Un effectif à redessiner, des échéances capitales à venir
Pour Marcelo Bielsa, la mission ne sera pas seulement de retrouver des résultats mais surtout de reconstruire un effectif avec des éléments prometteurs et des échéances particulièrement excitantes dans les prochains mois. Pour cela, il peut s’appuyer sur une génération dorée puisque l’équipe des moins de 20 ans vient de remporter la Coupe du monde… en Argentine.
Ainsi, la première décision forte du nouveau coach a été de convoquer seulement des jeunes pousses pour les deux matchs amicaux à venir contre le Nicaragua (ce jeudi, 1h30) et Cuba (mercredi prochain, 1h30). Sept récents champions du monde ont ainsi été conviés, contrairement aux têtes d’affiche Luis Suarez, Edinson Cavani, Diego Godin, Martin Caceres, Fernando Muslera, Ronald Araujo, Federico Valverde et Darwin Nunez. Vingt-cinq joueurs issus du championnat local ont aussi été invités, en guise de sparring partners.
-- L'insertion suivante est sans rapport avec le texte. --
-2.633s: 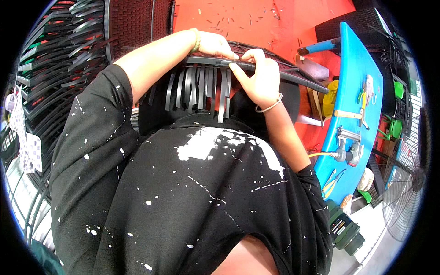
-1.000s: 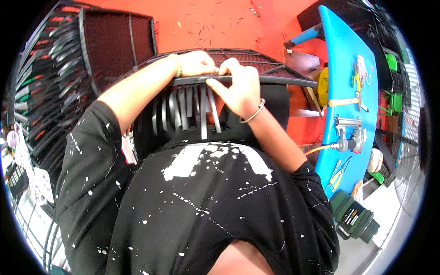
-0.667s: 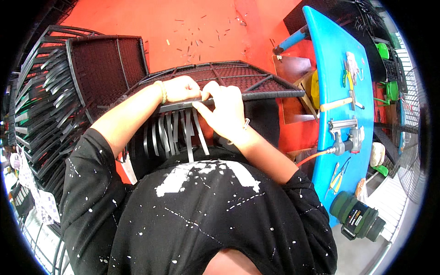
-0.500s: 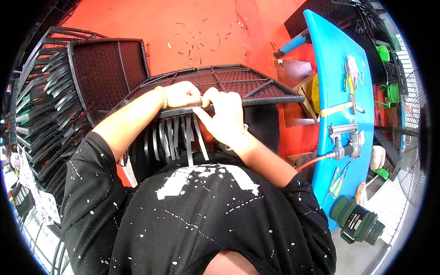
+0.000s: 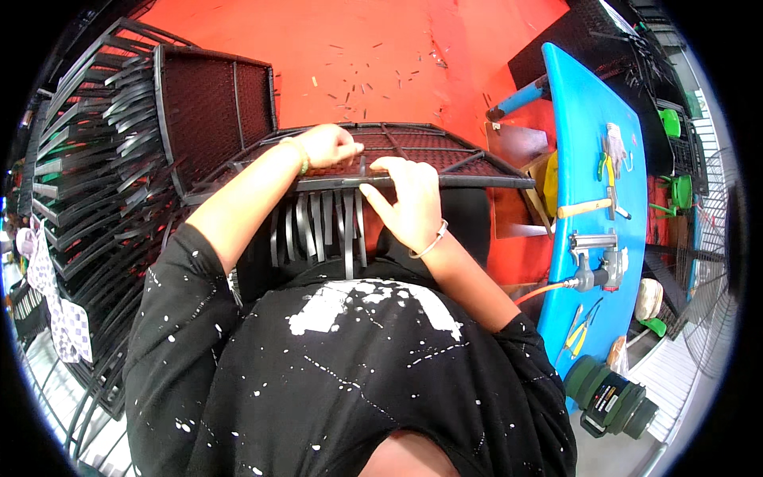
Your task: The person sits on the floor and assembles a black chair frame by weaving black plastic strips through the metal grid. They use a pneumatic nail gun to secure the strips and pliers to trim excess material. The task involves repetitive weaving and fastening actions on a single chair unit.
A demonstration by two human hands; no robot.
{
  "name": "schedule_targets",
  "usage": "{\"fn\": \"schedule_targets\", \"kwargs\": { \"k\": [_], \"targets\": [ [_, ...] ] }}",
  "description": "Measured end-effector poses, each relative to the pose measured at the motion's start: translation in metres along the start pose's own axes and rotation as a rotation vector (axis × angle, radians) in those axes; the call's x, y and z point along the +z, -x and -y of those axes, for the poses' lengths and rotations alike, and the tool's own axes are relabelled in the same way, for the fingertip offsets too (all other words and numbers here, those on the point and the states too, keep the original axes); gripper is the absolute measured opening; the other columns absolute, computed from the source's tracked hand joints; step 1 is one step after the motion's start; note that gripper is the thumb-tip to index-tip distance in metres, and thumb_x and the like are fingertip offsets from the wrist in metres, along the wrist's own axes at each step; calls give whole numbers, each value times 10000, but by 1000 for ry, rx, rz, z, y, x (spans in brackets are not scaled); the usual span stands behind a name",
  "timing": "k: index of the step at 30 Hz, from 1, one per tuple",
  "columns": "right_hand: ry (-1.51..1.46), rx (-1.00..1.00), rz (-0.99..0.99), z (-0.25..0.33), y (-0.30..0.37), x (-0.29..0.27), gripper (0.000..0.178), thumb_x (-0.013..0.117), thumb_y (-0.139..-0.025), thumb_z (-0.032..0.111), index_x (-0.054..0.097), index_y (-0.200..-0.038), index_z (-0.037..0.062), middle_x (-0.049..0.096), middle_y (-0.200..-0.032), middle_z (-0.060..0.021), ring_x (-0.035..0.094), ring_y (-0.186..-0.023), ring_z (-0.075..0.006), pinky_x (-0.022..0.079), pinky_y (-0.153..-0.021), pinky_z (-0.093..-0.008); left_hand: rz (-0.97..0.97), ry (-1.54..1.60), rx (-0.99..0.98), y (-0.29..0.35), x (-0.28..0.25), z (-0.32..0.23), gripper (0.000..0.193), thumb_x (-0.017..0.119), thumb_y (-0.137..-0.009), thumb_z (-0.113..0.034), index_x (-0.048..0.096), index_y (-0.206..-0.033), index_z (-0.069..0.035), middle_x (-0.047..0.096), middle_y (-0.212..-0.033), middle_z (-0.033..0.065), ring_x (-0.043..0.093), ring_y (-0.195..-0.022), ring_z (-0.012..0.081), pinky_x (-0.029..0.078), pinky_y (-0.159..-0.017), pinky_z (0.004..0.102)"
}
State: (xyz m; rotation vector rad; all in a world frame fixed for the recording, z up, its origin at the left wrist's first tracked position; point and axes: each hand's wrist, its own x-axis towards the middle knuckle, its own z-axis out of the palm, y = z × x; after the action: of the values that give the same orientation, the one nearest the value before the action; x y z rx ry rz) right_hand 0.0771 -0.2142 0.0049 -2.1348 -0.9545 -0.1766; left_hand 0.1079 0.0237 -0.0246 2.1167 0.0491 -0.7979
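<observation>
Head view, woven panel (image 5: 417, 143) before the torso (image 5: 350, 350), left hand (image 5: 324, 147) curled over it, grip unclear, right hand (image 5: 411, 199) clamped on its near bar (image 5: 477, 182), black strips (image 5: 348, 238) hanging below, blue worktop (image 5: 579, 127) at right

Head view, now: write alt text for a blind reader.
A person's right grip holds the edge of a dark wicker panel, the left grip over it; black strips hang below. At right, a hammer lies on a blue table.
</observation>
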Motion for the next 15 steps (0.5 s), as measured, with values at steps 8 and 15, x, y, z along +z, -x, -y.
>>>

Après ces matchs amicaux servant d’échauffement aux éliminatoires de la Coupe du monde 2026, qui débuteront en septembre, il sera temps de préparer un été 2024 particulièrement chargé. La Copa America, disputée aux États-Unis, précèdera les JO de Paris, où la Celeste fêtera le centenaire du premier de ses deux titres olympiques. Cela marquera également les vingt ans du sacre de Bielsa aux Jeux, avec l’Argentine de Lionel Messi, en 2004 à Athènes. Toujours aussi acharné de travail, Marcelo Bielsa a effectivement négocié la prise en charge de la sélection uruguayenne olympique.
L’effectif des prochains mois reste encore à définir. Des nouveaux seront assurément présents dans ce projet, mais la destinée des anciens, Luis Suarez et Edinson Cavani en tête, reste encore inconnue. "On ne peut pas prendre de décision concernant n'importe quel joueur au passé historique sans l'écouter, a jugé Bielsa. Je suis très respectueux des idoles parce qu'elles sont le patrimoine du peuple et que l'idole est un métal précieux pour les plus pauvres. Je ne ferais jamais consciemment quoi que ce soit pour nuire à une idole".
La Coupe du monde 2026, prévue en Amérique du Nord, servira de point de mire à Marcelo Bielsa, dont le contrat expire au terme de cette échéance. ‘El Loco’ a donc trois ans pour redorer le blason du double champion du monde, dont les étoiles commencent à sérieusement prendre la poussière.